Google has done some pretty spectacular things. They’ve gone from being the world’s best search engine to a standing powerhouse of innovation in tech. The list of homegrown products spans across Gmail, the Android OS, the Pixel smartphone and Google Glass, to name just a few.
However, Google is quite fond of acquiring other stellar companies (YouTube, anyone?), and this strategy has some key implications for the global tech industry.
The latest scoop from Google is in Artificial Intelligence. DeepMind, an AI company acquired by Google in 2014, has developed a bot that has taught itself how to walk. The bot- essentially a set of code- takes on humanoid, planar and animal form, and is programmed to move from one point to another. It is then let loose on virtual terrain, where it learns to walk, run, jump and climb over obstacles.
The nifty thing about this program is that it learns in real time. The AI develops motor control skills by trial and error and without specific instructions. And the results are stellar – the program can turn, leap and run – movements that it taught itself in complex environments.

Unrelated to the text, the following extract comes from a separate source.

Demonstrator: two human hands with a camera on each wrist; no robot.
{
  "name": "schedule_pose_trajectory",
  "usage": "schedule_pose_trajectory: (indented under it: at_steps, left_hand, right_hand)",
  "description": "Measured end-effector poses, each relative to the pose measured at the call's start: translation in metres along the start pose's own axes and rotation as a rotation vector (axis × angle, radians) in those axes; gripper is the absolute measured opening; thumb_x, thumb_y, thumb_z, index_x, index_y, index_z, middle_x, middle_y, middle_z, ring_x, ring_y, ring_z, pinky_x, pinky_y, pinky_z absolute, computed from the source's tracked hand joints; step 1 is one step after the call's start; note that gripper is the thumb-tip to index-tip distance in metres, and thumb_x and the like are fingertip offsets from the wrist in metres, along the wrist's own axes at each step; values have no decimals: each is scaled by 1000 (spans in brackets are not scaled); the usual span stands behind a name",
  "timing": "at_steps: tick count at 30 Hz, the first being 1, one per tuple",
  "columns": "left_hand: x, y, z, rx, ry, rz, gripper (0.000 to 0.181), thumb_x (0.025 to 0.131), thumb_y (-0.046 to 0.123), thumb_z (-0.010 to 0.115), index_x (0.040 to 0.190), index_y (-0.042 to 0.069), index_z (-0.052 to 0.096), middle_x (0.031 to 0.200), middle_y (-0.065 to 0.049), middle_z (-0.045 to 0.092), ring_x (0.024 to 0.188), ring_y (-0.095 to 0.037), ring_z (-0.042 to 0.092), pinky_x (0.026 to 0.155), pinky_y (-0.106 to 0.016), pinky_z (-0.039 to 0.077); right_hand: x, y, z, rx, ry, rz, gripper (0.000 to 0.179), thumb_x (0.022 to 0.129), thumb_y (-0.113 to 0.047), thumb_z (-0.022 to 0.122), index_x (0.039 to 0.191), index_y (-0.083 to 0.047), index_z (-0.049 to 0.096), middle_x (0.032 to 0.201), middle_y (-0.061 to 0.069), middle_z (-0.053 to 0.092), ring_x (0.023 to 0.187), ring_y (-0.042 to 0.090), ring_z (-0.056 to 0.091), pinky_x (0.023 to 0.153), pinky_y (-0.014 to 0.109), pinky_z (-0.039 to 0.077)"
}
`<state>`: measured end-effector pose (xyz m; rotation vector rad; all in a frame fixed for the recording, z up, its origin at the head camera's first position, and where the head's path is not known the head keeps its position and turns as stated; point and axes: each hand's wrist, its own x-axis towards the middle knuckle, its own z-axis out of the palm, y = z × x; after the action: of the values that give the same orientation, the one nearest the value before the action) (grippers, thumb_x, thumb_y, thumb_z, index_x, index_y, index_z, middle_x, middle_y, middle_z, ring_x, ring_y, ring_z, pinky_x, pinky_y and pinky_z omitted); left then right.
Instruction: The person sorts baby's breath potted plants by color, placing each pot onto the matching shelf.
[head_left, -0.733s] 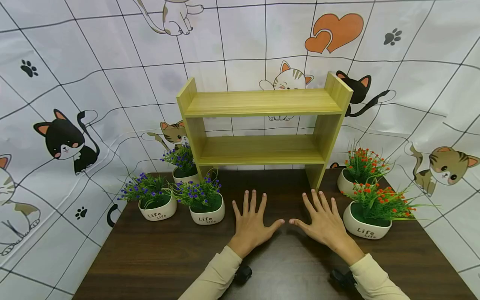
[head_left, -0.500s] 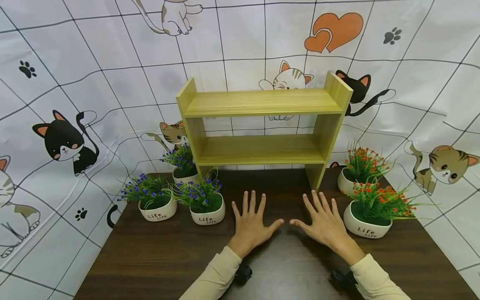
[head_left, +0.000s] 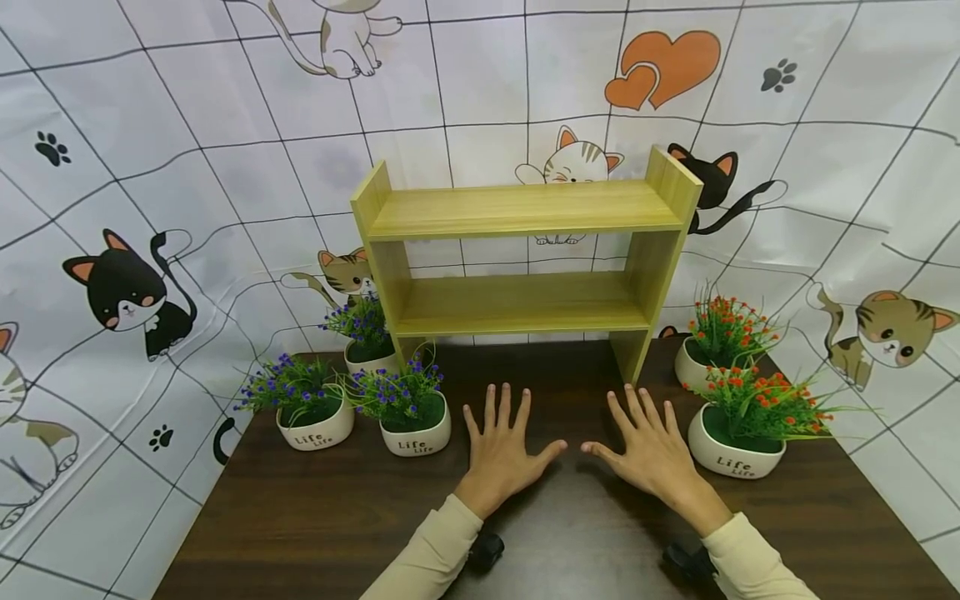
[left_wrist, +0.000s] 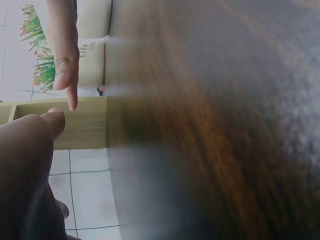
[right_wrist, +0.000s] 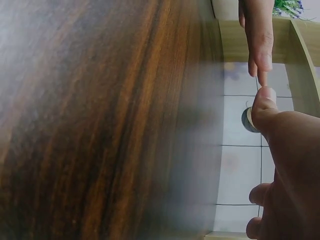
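Note:
My left hand (head_left: 501,457) is held over the dark wooden table (head_left: 315,517), palm down with fingers spread, and holds nothing. Mirroring it, my right hand (head_left: 654,457) is spread the same way, its thumb pointing at the left thumb across a small gap. Behind both hands stands a two-tier wooden shelf (head_left: 525,304) with bare boards. Nearest the left hand is a white pot of purple flowers (head_left: 416,437); beside the right hand sits a white pot of orange flowers (head_left: 738,454). Both wrist views show the thumbs from the side, above the tabletop.
Two more purple-flower pots stand at left, one in front (head_left: 318,427) and one behind (head_left: 371,358) by the shelf's left side. A second orange-flower pot (head_left: 693,367) is at back right. A white wall sheet (head_left: 225,183) with cat drawings rises behind the table.
The head view has tilted slightly, so the scene sits a little lower in the picture. Hands, pots and shelf keep their places.

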<state>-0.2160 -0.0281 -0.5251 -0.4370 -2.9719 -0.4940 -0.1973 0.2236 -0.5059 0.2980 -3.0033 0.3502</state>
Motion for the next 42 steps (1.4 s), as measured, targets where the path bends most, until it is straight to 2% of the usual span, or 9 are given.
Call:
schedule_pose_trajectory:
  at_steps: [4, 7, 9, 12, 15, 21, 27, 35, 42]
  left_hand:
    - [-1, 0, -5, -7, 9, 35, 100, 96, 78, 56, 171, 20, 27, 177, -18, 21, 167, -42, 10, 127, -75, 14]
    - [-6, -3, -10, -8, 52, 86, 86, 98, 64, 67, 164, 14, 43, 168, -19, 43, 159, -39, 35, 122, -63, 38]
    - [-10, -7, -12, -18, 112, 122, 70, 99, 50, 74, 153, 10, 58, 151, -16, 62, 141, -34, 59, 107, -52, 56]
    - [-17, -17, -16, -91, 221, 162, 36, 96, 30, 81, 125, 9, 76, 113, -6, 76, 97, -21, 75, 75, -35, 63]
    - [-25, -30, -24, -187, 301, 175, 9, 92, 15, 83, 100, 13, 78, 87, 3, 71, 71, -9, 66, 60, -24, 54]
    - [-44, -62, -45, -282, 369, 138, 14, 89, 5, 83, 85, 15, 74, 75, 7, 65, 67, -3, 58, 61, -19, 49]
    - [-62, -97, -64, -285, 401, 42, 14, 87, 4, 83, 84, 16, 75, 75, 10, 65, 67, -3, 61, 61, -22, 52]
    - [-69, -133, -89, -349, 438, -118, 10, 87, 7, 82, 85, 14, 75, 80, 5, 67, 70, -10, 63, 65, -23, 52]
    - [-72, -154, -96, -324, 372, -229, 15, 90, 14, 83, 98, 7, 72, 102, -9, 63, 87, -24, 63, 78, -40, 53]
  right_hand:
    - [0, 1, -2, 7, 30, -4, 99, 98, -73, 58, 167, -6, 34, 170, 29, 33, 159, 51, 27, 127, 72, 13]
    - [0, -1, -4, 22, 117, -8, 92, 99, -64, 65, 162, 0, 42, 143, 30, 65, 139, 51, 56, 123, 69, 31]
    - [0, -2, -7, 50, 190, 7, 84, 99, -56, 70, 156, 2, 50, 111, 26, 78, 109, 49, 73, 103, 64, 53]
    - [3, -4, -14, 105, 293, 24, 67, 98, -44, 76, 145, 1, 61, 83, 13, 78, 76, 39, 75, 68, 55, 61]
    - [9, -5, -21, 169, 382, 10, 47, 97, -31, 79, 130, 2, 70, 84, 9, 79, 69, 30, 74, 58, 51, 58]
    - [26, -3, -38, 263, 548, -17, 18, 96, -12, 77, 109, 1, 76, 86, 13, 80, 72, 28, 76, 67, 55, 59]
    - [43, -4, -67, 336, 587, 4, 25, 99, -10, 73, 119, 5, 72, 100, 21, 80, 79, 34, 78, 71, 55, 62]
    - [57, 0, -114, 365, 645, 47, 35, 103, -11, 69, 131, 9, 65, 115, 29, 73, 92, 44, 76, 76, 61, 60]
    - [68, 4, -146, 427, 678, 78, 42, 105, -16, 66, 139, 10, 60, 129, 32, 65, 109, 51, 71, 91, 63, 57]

Artificial Intelligence like this has some pretty neat implications. If a program can learn sophisticated motor skills in real time, a diverse number of fields could fine tune this ability for better results in animation, biomechanics, gaming and robotics. Real-time learning and complex movements are a combination useful to many; the product potentially being better entertainment and smarter objects in virtual and real life.
For Google, the question remains: how they will look to employ this AI development? Will the Android bot come to life? Will the next decade see robot athletes, or dancers? Maybe not, but the first steps to producing great movement in AI have been taken. And Google has its name all over it.